Task requirements » Output exactly the first line of the listing and each line after it, through the line that contains "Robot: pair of"; add nothing else.

********************

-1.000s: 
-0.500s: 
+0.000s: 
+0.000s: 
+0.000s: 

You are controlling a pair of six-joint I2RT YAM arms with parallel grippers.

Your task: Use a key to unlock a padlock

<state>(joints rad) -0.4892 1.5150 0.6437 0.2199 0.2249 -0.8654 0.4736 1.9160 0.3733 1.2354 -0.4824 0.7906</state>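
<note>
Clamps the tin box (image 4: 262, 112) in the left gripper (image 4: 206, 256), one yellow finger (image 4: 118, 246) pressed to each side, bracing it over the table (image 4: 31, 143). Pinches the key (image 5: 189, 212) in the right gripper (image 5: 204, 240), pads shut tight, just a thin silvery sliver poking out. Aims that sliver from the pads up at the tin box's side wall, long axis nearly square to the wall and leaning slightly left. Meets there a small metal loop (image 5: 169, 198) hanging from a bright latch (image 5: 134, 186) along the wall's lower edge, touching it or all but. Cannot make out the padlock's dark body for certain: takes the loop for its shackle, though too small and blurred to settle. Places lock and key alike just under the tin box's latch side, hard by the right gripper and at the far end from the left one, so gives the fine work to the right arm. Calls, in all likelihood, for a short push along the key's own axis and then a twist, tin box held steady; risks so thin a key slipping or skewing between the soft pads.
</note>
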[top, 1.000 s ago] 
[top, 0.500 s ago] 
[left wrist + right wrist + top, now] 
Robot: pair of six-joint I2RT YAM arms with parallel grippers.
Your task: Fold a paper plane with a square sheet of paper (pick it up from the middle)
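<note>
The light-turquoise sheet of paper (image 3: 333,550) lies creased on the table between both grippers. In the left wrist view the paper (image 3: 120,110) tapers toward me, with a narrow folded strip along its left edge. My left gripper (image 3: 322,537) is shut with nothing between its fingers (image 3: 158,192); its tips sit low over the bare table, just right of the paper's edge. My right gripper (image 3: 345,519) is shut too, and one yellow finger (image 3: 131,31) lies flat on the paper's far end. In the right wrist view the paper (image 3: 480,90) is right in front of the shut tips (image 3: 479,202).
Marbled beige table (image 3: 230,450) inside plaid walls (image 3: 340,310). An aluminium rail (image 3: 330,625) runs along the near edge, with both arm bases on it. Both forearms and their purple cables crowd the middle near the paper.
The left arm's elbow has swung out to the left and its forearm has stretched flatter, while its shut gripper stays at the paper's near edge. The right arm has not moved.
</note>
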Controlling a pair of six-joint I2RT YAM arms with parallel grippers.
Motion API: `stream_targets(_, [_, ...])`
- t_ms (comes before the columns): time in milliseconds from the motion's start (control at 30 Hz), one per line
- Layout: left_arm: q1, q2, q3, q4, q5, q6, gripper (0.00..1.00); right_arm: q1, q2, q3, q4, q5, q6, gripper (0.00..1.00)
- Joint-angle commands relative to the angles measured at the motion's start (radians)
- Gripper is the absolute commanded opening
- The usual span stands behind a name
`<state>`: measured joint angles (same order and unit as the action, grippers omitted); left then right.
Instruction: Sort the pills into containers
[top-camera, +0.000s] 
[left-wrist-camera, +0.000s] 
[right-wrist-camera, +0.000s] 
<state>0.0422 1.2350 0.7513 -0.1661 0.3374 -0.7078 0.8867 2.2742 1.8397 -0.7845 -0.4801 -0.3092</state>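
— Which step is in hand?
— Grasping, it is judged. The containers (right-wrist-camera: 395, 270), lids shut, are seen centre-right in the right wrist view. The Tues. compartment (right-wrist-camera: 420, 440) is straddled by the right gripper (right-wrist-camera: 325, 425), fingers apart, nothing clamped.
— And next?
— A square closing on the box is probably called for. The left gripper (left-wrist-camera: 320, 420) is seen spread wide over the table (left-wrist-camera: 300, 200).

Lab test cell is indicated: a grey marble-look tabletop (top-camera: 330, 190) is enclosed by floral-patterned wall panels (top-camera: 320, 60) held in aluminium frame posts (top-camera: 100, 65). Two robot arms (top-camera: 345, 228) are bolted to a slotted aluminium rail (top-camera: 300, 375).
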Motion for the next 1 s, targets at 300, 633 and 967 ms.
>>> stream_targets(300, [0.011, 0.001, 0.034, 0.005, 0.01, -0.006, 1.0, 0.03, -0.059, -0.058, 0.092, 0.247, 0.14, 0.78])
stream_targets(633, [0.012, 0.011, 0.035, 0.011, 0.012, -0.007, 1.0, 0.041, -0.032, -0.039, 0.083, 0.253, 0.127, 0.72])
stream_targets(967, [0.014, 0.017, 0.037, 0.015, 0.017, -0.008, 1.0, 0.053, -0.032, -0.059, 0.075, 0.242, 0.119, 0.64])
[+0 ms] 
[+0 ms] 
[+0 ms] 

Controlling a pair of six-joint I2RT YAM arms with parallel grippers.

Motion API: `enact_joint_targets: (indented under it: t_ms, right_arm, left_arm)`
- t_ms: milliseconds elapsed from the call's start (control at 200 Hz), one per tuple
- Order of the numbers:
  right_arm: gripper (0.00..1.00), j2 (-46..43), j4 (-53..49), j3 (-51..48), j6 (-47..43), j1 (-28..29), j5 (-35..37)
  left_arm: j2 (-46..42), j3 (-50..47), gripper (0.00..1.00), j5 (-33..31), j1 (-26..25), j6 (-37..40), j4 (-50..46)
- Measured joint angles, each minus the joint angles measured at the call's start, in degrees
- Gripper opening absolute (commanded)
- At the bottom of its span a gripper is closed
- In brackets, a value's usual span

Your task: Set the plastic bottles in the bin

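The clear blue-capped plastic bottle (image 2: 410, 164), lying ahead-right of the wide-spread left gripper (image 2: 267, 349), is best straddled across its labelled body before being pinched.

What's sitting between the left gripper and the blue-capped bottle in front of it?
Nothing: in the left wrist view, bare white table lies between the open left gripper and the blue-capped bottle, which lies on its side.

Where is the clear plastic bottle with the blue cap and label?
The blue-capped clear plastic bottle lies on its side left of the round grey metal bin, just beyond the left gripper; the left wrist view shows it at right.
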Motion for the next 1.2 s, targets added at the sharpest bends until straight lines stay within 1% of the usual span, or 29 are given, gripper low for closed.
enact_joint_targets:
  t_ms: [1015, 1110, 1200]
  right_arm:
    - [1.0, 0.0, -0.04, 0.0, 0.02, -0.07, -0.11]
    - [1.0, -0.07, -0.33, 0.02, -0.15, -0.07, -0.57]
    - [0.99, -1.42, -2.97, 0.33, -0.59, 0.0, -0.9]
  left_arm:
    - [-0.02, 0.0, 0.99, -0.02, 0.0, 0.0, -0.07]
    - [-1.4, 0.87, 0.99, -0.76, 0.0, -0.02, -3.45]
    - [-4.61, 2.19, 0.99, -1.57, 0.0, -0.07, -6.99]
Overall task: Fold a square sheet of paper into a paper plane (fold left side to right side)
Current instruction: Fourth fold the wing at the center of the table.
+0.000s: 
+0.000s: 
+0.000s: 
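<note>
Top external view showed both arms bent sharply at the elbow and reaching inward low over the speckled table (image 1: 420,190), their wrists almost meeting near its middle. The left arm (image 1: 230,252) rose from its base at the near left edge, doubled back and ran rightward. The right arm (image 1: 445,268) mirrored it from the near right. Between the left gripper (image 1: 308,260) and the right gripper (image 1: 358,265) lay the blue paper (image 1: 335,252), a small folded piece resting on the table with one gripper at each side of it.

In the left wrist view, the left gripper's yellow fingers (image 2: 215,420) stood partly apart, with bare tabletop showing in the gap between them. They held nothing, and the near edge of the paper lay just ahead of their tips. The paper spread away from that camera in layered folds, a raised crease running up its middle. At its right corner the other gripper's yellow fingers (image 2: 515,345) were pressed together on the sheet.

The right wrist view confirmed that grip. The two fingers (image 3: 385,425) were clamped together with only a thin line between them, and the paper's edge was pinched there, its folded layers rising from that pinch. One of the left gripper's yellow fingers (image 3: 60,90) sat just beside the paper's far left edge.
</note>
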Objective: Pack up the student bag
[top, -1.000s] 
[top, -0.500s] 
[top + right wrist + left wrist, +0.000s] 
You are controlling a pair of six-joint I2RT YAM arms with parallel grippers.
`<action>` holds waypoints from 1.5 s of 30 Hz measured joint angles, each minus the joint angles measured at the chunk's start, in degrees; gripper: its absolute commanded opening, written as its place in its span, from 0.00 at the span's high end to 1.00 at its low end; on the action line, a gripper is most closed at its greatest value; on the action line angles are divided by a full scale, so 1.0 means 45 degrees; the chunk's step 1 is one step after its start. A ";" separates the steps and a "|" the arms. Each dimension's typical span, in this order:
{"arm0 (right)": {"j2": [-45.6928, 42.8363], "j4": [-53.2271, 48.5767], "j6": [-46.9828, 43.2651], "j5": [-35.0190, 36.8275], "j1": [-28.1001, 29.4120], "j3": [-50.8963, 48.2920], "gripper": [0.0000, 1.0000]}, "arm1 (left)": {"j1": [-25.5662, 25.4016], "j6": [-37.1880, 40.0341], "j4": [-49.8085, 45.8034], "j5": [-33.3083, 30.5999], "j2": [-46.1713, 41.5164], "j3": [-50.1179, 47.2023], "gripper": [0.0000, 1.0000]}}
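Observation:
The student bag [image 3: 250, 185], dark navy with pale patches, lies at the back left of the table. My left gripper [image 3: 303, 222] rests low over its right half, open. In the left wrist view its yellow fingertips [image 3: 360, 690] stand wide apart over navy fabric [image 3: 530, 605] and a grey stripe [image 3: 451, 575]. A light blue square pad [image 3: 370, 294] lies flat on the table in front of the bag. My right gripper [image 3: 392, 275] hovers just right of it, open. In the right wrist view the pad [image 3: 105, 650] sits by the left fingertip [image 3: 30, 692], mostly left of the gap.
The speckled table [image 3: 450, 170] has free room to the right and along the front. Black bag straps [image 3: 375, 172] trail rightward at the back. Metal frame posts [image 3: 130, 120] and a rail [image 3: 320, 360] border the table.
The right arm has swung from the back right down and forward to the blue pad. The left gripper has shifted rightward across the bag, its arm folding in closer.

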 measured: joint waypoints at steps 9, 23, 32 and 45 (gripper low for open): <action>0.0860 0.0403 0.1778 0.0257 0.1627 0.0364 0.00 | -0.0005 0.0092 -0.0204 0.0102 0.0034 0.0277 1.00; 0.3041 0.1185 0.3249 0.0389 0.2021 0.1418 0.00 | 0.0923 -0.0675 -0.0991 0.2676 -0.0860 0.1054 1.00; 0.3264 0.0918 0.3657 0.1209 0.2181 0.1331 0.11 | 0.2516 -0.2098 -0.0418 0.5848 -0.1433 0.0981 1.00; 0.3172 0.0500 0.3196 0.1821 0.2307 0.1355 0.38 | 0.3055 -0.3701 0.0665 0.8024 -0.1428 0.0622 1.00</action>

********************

Expected output »
-1.000s: 
-0.500s: 
+0.000s: 
+0.000s: 
+0.000s: 

You are controlling a pair of six-joint I2RT YAM arms with parallel grippers.

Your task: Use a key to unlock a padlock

<state>(joints rad) -0.4892 1.5150 0.6437 0.2199 0.2249 -0.8654 0.4736 1.9160 0.3733 1.2354 -0.4824 0.7906</state>
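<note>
Clamps the tin box (image 4: 262, 112) in the left gripper (image 4: 206, 256), one yellow finger (image 4: 118, 246) pressed to each side, bracing it over the table (image 4: 31, 143). Pinches the key (image 5: 189, 212) in the right gripper (image 5: 204, 240), pads shut tight, just a thin silvery sliver poking out. Aims that sliver from the pads up at the tin box's side wall, long axis nearly square to the wall and leaning slightly left. Meets there a small metal loop (image 5: 169, 198) hanging from a bright latch (image 5: 134, 186) along the wall's lower edge, touching it or all but. Cannot make out the padlock's dark body for certain: takes the loop for its shackle, though too small and blurred to settle. Places lock and key alike just under the tin box's latch side, hard by the right gripper and at the far end from the left one, so gives the fine work to the right arm. Calls, in all likelihood, for a short push along the key's own axis and then a twist, tin box held steady; risks so thin a key slipping or skewing between the soft pads.
</note>
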[top, 1.000 s ago] 
[top, 0.500 s ago] 
[left wrist + right wrist + top, now] 
Robot: pair of six-joint I2RT YAM arms with parallel grippers.

What is written here forms the complete answer.